ASSIGNED TASK
A stretch of the entries below is to be set down exactly, running from the line with "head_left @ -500" through the line with "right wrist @", both included, and no other line.

[Collection entries]
┄┄┄┄┄┄

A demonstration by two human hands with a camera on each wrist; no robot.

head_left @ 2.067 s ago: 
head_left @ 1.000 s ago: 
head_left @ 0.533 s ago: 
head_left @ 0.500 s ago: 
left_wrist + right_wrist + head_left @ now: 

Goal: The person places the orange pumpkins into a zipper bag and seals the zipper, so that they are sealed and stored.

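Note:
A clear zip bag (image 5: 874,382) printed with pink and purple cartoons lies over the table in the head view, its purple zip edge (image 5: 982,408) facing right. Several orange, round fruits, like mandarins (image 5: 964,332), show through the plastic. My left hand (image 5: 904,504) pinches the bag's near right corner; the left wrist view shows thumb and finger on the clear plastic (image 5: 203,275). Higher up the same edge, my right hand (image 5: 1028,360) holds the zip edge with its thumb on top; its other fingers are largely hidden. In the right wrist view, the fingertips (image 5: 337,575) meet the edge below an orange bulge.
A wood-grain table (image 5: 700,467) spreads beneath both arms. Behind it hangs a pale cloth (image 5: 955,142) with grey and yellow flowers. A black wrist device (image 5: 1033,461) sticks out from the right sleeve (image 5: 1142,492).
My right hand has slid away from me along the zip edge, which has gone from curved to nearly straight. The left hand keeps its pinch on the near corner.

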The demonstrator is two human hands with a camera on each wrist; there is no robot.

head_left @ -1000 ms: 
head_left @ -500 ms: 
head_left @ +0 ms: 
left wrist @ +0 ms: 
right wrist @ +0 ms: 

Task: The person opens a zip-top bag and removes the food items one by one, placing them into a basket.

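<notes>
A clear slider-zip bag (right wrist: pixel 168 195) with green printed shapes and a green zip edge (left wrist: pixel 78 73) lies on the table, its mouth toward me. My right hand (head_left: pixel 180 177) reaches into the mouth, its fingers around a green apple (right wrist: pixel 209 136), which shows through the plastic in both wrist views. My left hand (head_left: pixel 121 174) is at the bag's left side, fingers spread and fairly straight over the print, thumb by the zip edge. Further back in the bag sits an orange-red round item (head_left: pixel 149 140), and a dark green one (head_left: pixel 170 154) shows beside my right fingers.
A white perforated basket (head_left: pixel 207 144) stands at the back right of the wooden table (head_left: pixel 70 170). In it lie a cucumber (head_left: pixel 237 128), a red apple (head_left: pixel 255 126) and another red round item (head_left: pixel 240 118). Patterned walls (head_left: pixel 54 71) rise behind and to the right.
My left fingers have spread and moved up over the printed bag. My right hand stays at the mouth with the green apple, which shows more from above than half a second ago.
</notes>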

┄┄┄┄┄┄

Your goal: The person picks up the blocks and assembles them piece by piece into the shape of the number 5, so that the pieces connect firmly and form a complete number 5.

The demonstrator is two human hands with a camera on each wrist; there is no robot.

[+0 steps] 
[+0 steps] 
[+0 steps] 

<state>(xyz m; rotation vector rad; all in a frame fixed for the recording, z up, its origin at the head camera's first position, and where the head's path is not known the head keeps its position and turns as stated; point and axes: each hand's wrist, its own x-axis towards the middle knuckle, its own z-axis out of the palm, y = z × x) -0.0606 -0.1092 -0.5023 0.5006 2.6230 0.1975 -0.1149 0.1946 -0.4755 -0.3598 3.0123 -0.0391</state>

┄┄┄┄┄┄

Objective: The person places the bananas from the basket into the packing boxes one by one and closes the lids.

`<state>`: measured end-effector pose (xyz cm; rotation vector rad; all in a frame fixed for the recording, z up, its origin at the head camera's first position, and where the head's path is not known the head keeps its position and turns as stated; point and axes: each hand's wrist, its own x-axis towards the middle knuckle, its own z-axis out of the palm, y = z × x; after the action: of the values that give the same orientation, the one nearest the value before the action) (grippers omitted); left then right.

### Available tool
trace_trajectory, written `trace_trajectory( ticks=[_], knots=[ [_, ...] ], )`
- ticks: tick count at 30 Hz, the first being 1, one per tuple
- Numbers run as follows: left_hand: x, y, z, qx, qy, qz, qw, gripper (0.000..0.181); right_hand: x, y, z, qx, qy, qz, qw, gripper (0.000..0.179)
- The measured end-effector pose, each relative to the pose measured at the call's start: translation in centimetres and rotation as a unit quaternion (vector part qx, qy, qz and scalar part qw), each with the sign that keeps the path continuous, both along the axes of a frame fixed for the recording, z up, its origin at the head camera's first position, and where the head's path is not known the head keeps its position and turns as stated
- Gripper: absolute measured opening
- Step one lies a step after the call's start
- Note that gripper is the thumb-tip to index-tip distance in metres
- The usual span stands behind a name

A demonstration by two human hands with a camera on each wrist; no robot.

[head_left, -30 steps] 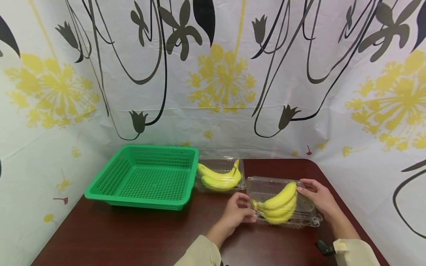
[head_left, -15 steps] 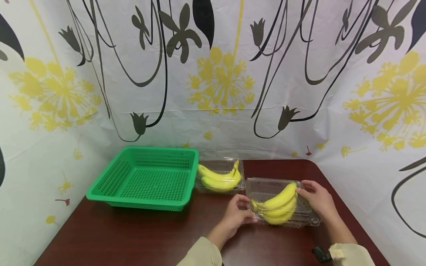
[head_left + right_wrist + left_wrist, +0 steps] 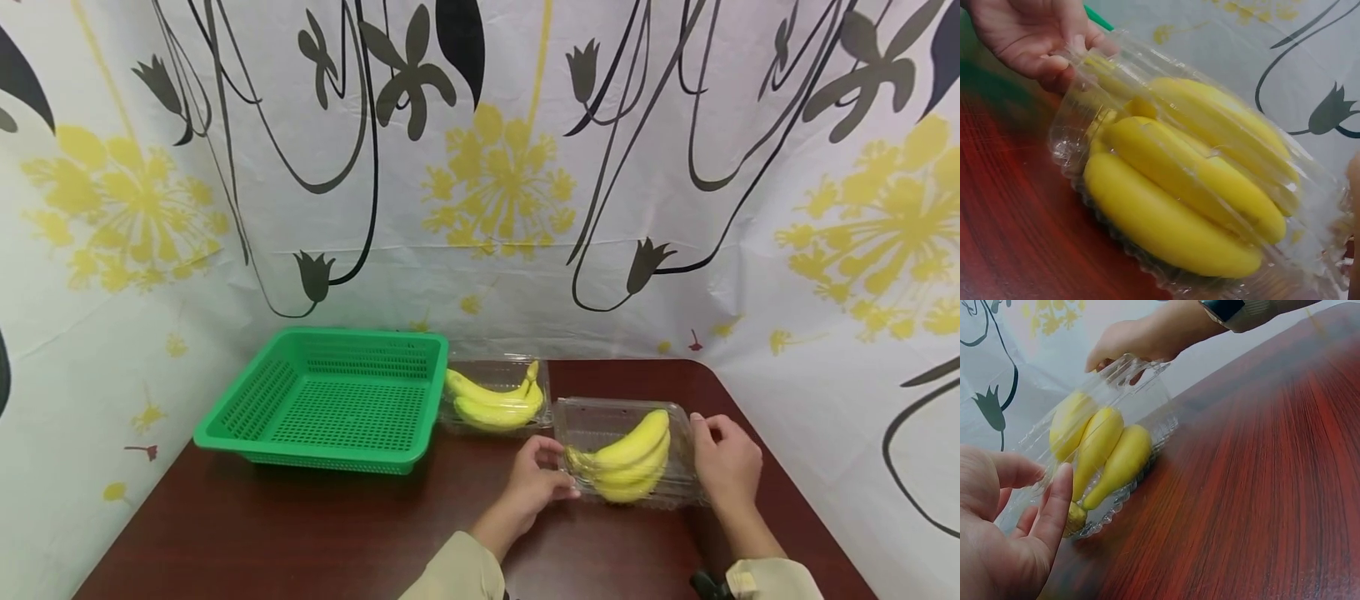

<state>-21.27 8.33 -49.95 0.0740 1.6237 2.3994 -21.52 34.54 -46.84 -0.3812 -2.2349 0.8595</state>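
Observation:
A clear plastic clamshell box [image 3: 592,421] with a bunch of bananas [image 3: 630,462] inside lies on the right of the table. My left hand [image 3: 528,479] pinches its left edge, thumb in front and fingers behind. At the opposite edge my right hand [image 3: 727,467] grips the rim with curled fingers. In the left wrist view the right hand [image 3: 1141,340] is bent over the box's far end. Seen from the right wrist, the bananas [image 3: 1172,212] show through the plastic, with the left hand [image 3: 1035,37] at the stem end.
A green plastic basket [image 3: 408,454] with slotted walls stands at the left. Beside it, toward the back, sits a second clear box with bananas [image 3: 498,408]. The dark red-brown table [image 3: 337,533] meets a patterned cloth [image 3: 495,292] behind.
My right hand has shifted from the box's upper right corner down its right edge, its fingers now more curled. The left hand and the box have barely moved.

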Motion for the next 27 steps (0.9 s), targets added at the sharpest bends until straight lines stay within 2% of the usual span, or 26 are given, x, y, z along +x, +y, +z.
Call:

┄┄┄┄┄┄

SOLUTION TO THIS EXERCISE
head_left @ -500 ms: 
head_left @ +0 ms: 
left wrist @ +0 ms: 
right wrist @ +0 ms: 

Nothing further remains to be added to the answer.